* Assignment:
Look through the records and copy each line with the string "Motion" in it.

* Recorded data:

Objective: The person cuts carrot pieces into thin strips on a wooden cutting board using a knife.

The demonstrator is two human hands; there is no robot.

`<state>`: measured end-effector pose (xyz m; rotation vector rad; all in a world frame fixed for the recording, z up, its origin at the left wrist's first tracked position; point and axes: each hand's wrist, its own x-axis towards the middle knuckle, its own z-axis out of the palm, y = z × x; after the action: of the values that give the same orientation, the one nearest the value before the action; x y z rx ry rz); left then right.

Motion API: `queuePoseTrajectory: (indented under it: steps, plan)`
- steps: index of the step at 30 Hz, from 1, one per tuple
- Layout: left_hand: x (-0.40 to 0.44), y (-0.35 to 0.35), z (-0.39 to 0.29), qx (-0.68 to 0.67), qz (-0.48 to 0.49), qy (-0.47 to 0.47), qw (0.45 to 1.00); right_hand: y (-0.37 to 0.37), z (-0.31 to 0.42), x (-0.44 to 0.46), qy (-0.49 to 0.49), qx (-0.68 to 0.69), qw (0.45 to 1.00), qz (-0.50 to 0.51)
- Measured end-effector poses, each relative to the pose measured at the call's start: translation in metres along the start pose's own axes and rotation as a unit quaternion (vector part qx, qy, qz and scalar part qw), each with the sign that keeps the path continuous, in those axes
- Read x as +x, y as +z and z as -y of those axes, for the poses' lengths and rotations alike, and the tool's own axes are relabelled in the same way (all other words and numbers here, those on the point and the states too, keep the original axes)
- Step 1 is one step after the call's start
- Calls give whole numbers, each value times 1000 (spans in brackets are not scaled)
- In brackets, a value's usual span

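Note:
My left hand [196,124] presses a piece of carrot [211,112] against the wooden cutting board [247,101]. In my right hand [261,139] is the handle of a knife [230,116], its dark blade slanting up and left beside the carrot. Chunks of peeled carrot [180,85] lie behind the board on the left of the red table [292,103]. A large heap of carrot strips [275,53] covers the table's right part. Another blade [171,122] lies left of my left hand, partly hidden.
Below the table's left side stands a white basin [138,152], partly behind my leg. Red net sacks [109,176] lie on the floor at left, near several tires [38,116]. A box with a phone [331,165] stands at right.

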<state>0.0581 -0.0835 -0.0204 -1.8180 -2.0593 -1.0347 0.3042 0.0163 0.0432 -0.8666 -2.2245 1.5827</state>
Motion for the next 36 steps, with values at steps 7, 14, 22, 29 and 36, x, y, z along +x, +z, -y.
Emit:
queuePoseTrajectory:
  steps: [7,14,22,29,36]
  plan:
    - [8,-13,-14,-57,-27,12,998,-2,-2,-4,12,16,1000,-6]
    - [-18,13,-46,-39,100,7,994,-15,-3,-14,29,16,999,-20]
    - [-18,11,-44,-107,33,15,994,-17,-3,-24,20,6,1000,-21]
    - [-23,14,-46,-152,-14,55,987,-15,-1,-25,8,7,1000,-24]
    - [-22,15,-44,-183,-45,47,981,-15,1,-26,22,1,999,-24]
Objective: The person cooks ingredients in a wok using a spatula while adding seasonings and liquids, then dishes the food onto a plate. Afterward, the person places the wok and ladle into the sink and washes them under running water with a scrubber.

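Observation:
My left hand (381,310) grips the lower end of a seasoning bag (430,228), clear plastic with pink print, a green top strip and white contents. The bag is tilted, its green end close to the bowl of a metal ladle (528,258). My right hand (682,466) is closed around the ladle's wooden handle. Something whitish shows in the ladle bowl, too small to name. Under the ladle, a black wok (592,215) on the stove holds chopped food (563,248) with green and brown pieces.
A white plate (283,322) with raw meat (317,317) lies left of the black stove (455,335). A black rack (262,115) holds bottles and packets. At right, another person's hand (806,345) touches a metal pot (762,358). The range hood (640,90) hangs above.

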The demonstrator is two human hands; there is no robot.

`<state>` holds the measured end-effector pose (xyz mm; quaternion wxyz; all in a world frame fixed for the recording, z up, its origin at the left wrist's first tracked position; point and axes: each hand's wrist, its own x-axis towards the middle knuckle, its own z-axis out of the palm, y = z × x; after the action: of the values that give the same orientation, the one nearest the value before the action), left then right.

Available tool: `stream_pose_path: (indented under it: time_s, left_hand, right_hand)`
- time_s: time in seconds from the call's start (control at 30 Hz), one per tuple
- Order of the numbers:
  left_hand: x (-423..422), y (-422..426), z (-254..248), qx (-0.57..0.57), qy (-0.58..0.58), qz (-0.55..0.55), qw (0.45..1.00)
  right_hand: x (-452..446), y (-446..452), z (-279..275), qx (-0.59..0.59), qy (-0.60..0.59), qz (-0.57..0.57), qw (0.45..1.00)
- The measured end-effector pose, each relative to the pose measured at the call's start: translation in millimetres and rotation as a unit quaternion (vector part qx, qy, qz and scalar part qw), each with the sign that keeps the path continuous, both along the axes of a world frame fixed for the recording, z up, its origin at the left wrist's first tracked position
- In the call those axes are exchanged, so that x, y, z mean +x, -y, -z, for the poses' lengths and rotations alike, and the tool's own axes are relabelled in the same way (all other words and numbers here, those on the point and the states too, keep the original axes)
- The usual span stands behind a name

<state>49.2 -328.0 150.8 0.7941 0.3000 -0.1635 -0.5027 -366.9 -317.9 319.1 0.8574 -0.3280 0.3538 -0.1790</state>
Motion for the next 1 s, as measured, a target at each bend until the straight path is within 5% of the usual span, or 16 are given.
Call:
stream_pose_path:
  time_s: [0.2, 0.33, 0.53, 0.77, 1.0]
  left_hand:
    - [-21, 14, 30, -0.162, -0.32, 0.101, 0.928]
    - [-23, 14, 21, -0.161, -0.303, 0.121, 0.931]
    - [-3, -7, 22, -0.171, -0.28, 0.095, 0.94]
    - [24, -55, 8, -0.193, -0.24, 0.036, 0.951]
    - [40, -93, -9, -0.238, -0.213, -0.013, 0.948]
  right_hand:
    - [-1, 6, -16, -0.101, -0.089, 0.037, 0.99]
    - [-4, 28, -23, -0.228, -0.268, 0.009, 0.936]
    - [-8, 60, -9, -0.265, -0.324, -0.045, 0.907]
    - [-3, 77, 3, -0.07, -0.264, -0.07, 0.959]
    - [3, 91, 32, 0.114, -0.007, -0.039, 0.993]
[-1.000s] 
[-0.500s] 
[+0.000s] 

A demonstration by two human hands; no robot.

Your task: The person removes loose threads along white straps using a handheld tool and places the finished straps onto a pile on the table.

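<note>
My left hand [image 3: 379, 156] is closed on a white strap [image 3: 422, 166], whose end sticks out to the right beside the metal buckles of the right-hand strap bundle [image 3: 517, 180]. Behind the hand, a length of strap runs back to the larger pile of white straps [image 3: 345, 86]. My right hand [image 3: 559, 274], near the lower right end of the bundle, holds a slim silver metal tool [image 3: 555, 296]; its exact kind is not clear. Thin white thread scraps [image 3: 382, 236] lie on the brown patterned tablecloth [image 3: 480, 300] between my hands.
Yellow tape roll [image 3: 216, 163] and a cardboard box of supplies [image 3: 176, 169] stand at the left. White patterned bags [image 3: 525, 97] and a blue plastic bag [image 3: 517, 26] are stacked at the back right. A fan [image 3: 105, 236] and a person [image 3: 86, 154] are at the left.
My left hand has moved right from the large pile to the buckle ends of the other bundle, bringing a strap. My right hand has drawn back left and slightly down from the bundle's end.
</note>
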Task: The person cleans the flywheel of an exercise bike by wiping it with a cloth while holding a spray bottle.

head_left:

* Task solution:
Motion API: `queuePoseTrajectory: (indented under it: steps, plan)`
Motion for the next 36 steps, with values at steps 7, 14, 22, 29 and 36, x, y, z along +x, +z, -y.
Motion for the next 1 s, as measured, a target at each bend until the straight path is within 5% of the usual span, or 16 are given.

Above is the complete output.